Correlation Between Principal Fds and Secured Options
Can any of the company-specific risk be diversified away by investing in both Principal Fds and Secured Options at the same time? Although using a correlation coefficient on its own may not help to predict future stock returns, this module helps to understand the diversifiable risk of combining Principal Fds and Secured Options into the same portfolio, which is an essential part of the fundamental portfolio management process.
By analyzing existing cross correlation between Principal Fds Money and Secured Options Portfolio, you can compare the effects of market volatilities on Principal Fds and Secured Options and check how they will diversify away market risk if combined in the same portfolio for a given time horizon. You can also utilize pair trading strategies of matching a long position in Principal Fds with a short position of Secured Options. Check out your portfolio center. Please also check ongoing floating volatility patterns of Principal Fds and Secured Options.
Diversification Opportunities for Principal Fds and Secured Options
-0.09 | Correlation Coefficient |
Good diversification
The 3 months correlation between Principal and Secured is -0.09. Overlapping area represents the amount of risk that can be diversified away by holding Principal Fds Money and Secured Options Portfolio in the same portfolio, assuming nothing else is changed. The correlation between historical prices or returns on Secured Options Portfolio and Principal Fds is a relative statistical measure of the degree to which these equity instruments tend to move together. The correlation coefficient measures the extent to which returns on Principal Fds Money are associated (or correlated) with Secured Options. Values of the correlation coefficient range from -1 to +1, where. The correlation of zero (0) is possible when the price movement of Secured Options Portfolio has no effect on the direction of Principal Fds i.e., Principal Fds and Secured Options go up and down completely randomly.

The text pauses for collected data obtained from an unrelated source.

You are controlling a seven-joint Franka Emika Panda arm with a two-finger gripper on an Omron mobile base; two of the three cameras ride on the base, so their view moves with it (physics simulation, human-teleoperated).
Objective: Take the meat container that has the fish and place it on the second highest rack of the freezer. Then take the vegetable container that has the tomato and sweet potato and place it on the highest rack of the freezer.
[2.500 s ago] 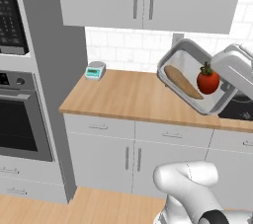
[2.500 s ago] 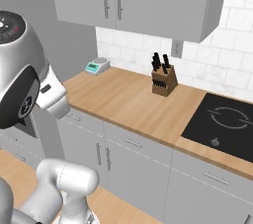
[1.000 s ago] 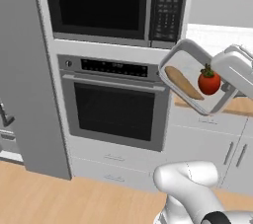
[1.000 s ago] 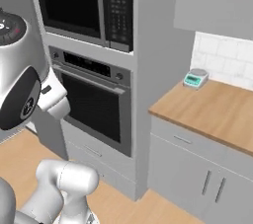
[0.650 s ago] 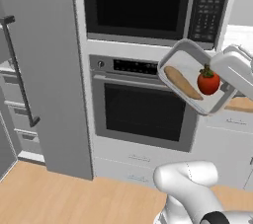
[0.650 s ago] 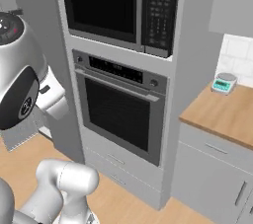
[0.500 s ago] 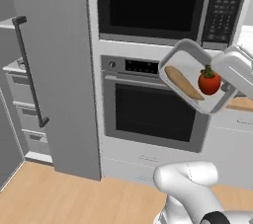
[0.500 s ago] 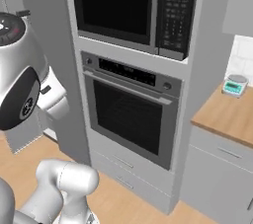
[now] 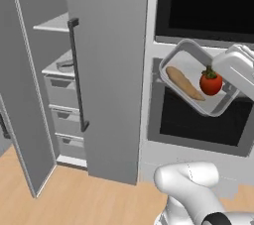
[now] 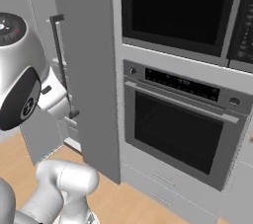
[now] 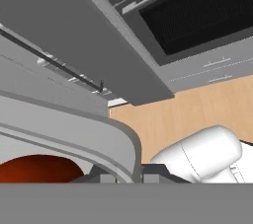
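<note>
1. The gripper (image 11: 124, 177) is clamped narrow on the rim of the vegetable container (image 9: 184, 68), one fingertip on each side of the wall; in the hand view the grey rim curves right between the two dark tips.
2. In the left base view the container hangs tilted in the air, its open face turned toward the camera, directly left of the white hand.
3. The tomato (image 9: 211, 83) lies inside the container at the end nearest the hand, almost touching the hand's housing; in the hand view it is the red mass just left of the fingertips.
4. The sweet potato (image 9: 184, 83) lies in the same container, just beyond the tomato on the side away from the hand, stretched diagonally along the floor of the tray.
5. The freezer (image 9: 63, 95) stands well to the left of the held container, its door (image 9: 111, 70) swung open with the long black bar handle (image 9: 78, 73) facing out.
6. Inside, the highest rack (image 9: 53, 22) is a flat white shelf, farther left than the container and above it.
7. Below the second shelf, grey drawers (image 9: 61, 115) are stacked, lower than the gripper.
8. The oven (image 10: 180, 127) sits behind the container, with the microwave (image 10: 180, 13) above it.
9. The wooden floor (image 9: 74, 199) lies far beneath the hand.
</note>
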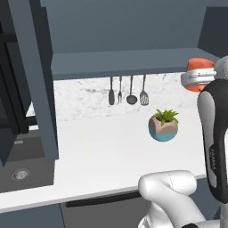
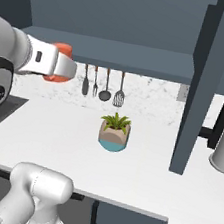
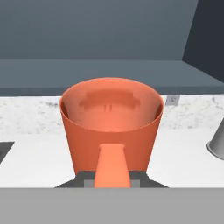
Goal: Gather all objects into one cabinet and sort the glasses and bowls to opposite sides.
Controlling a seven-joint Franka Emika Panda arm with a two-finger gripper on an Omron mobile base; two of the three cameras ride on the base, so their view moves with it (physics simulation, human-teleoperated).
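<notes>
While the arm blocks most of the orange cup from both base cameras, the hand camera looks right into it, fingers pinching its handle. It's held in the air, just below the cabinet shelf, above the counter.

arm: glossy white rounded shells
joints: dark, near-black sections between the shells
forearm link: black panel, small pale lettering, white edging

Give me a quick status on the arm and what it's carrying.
Gripper shut on bright orange handled cup, held by the handle. Cup raised beside the dark slate-blue wall cabinet. Small potted plant on the counter below.
</notes>
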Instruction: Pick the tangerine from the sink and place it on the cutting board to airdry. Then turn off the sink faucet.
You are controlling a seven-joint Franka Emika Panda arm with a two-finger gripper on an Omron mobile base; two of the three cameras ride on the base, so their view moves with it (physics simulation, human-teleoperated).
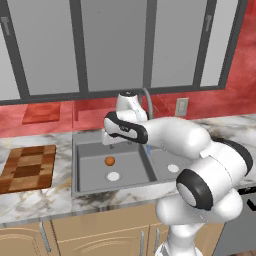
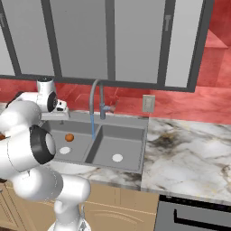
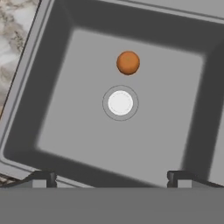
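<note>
The gripper [image 3: 112, 178] is held above the left basin of the sink [image 1: 80, 150], its 2 fingertips [image 3: 43, 178] spread wide apart with nothing between them. The tangerine [image 3: 128, 62] is seen below and ahead of the gripper, on the basin floor just beyond the white drain [image 3: 120, 103]. The cutting board [image 1: 27, 167] lies on the counter off to the gripper's left.

The arm hides most of the sink faucet [image 1: 148, 102] in the left base view, and part of the right basin of the sink [image 1: 90, 186]. The cutting board [image 1: 27, 167] is cut off by that view's left edge. The gripper [image 3: 112, 178] shows just its fingertips in the hand view.
</note>
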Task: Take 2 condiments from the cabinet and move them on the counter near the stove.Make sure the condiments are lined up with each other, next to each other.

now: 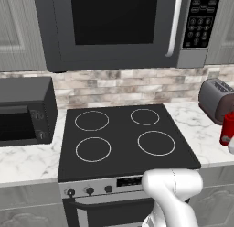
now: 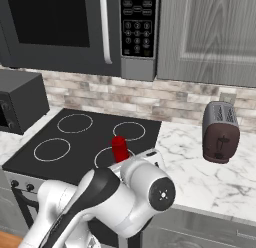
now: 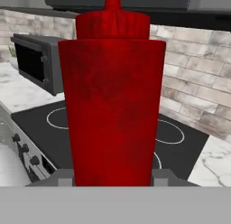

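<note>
The red squeeze bottle (image 3: 112,101) stands upright, pinched in the jaws, just right of the stove (image 1: 123,139) and above the marble bench (image 2: 200,172). The carrying step seems under way; next it likely needs lowering onto the bench beside the stove.

Two base cameras look forward and down at the stove (image 1: 125,139) from behind the arm: the left one faces it squarely, the right one from an angle across the marble desk (image 2: 200,167). Both share the cooktop, overhead microwave (image 1: 114,27) and toaster (image 2: 220,132). The hand camera sits close behind the red bottle (image 3: 113,110), facing the backsplash.
</note>
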Motion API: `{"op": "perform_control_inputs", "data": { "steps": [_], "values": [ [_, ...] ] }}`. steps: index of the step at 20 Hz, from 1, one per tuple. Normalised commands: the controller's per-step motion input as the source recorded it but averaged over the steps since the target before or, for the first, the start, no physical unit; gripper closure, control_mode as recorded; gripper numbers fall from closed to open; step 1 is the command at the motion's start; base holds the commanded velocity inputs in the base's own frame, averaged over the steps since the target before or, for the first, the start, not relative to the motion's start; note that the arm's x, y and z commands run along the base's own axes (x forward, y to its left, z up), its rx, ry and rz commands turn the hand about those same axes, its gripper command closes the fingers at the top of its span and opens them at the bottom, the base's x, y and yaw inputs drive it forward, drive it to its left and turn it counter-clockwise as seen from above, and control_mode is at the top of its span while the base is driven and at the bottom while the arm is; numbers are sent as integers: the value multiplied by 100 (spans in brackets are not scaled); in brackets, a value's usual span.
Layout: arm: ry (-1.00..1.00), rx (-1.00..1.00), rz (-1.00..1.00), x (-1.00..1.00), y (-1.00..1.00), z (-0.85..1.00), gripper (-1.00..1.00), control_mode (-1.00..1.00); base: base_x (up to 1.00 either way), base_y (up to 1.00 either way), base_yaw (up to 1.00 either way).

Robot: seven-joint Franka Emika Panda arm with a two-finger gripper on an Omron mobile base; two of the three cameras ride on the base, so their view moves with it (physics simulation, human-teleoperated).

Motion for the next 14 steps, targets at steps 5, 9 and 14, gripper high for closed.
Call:
{"op": "perform_control_inputs", "data": {
  "steps": [5,9,14],
  "values": [
    [0,12,1,31,-27,-26,100,-100,0,0,0],
    [0,14,2,23,-36,-31,100,-100,0,0,0],
    [0,4,4,18,-12,-40,100,-100,0,0,0]
  ]
}}
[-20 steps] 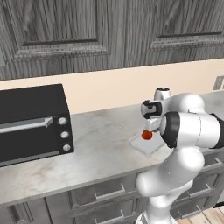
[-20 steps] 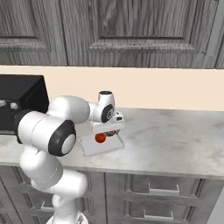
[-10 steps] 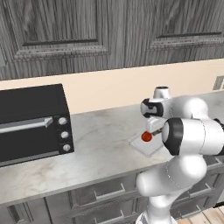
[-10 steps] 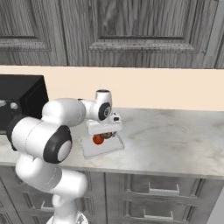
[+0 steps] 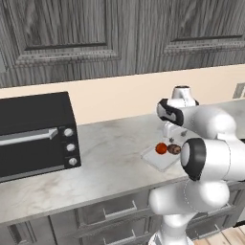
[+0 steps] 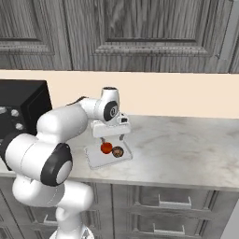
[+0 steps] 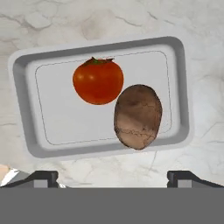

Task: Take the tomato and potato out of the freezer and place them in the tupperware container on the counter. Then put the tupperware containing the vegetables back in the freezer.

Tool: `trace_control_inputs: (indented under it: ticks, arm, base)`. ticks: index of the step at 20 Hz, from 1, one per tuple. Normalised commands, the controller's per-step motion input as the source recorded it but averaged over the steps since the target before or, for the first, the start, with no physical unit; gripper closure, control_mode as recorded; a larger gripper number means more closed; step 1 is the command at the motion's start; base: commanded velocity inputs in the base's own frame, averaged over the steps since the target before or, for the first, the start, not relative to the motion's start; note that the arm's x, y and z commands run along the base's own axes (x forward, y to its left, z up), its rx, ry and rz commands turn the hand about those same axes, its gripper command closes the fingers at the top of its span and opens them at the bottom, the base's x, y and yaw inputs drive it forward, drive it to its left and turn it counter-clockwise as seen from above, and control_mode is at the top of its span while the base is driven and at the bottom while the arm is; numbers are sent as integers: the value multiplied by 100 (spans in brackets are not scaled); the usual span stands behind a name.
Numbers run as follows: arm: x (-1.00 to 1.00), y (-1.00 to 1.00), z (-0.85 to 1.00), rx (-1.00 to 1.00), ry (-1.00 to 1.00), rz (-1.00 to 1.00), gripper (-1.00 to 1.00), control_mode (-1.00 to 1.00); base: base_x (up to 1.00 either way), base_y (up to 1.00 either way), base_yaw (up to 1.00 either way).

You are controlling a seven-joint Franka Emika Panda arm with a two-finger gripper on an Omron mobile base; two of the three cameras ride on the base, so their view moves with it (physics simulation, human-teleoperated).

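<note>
Now midway: tomato (image 7: 97,82) and potato (image 7: 138,116) lying touching inside tupperware container (image 7: 26,131) on tabletop (image 5: 110,158). Tool (image 7: 112,177) directly above, jaws spread wide, holding nothing. Loading apparently done; remaining: grasp container, carry back to freezer.

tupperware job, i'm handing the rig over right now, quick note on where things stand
Gripper: jaws open, holding nothing, hanging above the tupperware container.
Tomato and potato: both lie in the container, side by side.
Container: on the counter, right of the black toaster oven.
Done: both vegetables loaded.
Left: grasp the container and put it back in the freezer.
</note>
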Motion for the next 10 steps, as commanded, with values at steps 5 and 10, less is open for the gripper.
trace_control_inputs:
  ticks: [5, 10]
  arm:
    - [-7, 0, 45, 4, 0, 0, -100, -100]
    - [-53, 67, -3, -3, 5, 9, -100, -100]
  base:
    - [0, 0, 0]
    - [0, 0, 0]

Pair Corralation between Principal Fds and Secured Options
Assuming the 90 days horizon Principal Fds is expected to generate 1.5 times less return on investment than Secured Options. In addition to that, Principal Fds is 1.47 times more volatile than Secured Options Portfolio. It trades about 0.02 of its total potential returns per unit of risk. Secured Options Portfolio is currently generating about 0.05 per unit of volatility. If you would invest 1,229 in Secured Options Portfolio on October 26, 2024 and sell it today you would earn a total of 187.00 from holding Secured Options Portfolio or generate 15.22% return on investment over 90 days.
Time Period | 3 Months [change] |
Direction | Moves Against |
Strength | Insignificant |
Accuracy | 98.6% |
Values | Daily Returns |
Principal Fds Money vs. Secured Options Portfolio
Performance |
Timeline |
Principal Fds Money |
Secured Options Portfolio |
Principal Fds and Secured Options Volatility Contrast
Predicted Return Density |
Returns |
Pair Trading with Principal Fds and Secured Options
The main advantage of trading using opposite Principal Fds and Secured Options positions is that it hedges away some unsystematic risk. Because of two separate transactions, even if Principal Fds position performs unexpectedly, Secured Options can make up some of the losses. Pair trading also minimizes risk from directional movements in the market. For example, if an entire industry or sector drops because of unexpected headlines, the short position in Secured Options will offset losses from the drop in Secured Options' long position.Principal Fds vs. Voya Government Money | Principal Fds vs. Schwab Government Money | Principal Fds vs. Franklin Adjustable Government | Principal Fds vs. Sit Government Securities |
Secured Options vs. Hennessy Technology Fund | Secured Options vs. Invesco Technology Fund | Secured Options vs. Dreyfus Technology Growth | Secured Options vs. Goldman Sachs Technology |
Check out your portfolio center.Note that this page's information should be used as a complementary analysis to find the right mix of equity instruments to add to your existing portfolios or create a brand new portfolio. You can also try the Commodity Channel module to use Commodity Channel Index to analyze current equity momentum.